On October 4, 2017, the Governors of a number of western states signed a memorandum of understanding (“MOU”) to lay the foundation for work on a regional electric vehicle (“EV”) infrastructure development plan called the Regional Electric Vehicle Plan for the West (“REV West Plan”). The MOU was initially entered by Colorado, Utah, Nevada, Montana, Wyoming, Idaho and New Mexico, and later Arizona. The MOU calls for the participating states to work cooperatively to establish policies that will support the development of EV charging stations along 11 major transportation corridors that link their states together, spanning a total of 5,000 miles. The MOU mainly focuses on interstate highway infrastructure including East-West Interstate 10, 40, 70 76, 80, 84, 86, 90, 94 and North-South Interstates 15 and 25.

The signatories to the MOU anticipate a future with much higher levels of EV usage. To support this greater EV usage, the MOU calls for efforts by the states to:

  1. Coordinate station locations, thereby maximizing use and minimizing inconsistency across charging station infrastructure;
  2. Develop practices and procedures that will encourage more people to adopt EVs, including addressing “range anxiety”;
  3. Develop operating standards for charging station uniformity;
  4. Explore ways to incorporate EV charging stations in the planning and development processes;
  5. Encourage automakers to stock a variety of EVs in participating states; and
  6. Collaborate on funding and finding opportunities for the network.

Building on the Experience of the West Coast Electric Highway

The concept of a regional EV charging network along corridors is not entirely new. In October 2013, the governments of California, Washington, Oregon and British Columbia signed an agreement called the “Pacific Coast Action Plan on Climate and Energy,” which included a commitment to transition the West Coast to clean modes of transportation. Part of this plan involved the creation of an electric highway, called the West Coast Electric Highway.  Specifically, the West Coast Electric Highway was intended to be an extensive network of DC fast-charging stations, also equipped with Level 2 chargers, located every 20 to 50 miles along the major north-south corridors along the West Coast, as well as other major roadways.

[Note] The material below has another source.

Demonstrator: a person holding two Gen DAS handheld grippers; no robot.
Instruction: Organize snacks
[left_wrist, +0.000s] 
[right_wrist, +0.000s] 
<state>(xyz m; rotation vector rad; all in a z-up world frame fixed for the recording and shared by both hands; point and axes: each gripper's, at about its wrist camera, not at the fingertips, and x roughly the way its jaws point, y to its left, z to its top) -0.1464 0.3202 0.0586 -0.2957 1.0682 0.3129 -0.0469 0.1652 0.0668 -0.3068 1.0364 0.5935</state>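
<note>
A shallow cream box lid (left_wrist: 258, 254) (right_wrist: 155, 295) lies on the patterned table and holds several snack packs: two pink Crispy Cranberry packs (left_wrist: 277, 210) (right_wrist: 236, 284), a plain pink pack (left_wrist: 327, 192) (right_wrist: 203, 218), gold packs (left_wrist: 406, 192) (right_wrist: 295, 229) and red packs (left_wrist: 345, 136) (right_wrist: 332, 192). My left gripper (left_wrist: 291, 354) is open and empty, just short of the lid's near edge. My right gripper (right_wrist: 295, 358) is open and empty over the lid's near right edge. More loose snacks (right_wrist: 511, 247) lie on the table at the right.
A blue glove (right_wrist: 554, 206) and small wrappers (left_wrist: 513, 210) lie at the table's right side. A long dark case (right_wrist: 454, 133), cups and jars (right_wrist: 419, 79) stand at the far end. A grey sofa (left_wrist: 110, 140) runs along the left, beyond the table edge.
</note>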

In 2014, the states of Oregon and Washington took the lead in installing the Pacific Northwest portion of the West Coast Electric Highway.  California then followed in 2015 and 2016 with two grant solicitations administered by the California Energy Commission, seeking to provide funding for private developers to install DC fast-charging stations along I-5 and Route 99 from Oregon border to Oceanside, as well as portion of U.S. Highway 101. To date, more than $20 million in funding has been issued for installation of 191 DC fast-charge sites and 123 Level 2 charge sites throughout California.
Things to Watch with the REV West Plan

The experience with the West Coast Electric Highway provides some lessons learned of relevance to the REV West Plan. Below is a list of key things to watch:

1. Political Support.
Strong political support will be crucial to carrying out the REV West Plan, especially because it will require efforts from numerous state agencies as well as the private sector. For example, in California, Governor Brown signed an executive order in 2012 to establish a long-term goal of bringing  1.5 million zero-emission vehicles to California’s roadways by 2025. This has galvanized the state and provided a target that all state agencies could work toward. The Governor’s office has continued to stay actively engaged with this effort, releasing an updated action plan as recently as last year to continue to drive and coordinate the efforts of all state agencies involved. Even so, 5 years have passed since the executive order was enacted, and while significant progress has been made on many fronts, the DC fast-charging corridors are just getting their infrastructure installed. It will take a similar level of consistent political will from the Governors of each of the signatories to the MOU to accomplish its goals.

2. Funding.
A second major issue is how the infrastructure will be funded. The West Coast Electric Highway used a public/private partnership model that leveraged public funds at the state and federal level with matching contributions made by private developers.  In building the Pacific Northwest portion of the West Coast Electric Highway, the states of Washington and Oregon used Federal funding for the majority of the equipment and installation costs, and in-kind funding provided by the developer — AeroVironment, Inc.  California used a similar model, awarding grant funding to developers and requiring matching contributions for the purchase and installation of DC fast-charging infrastructure along select corridors.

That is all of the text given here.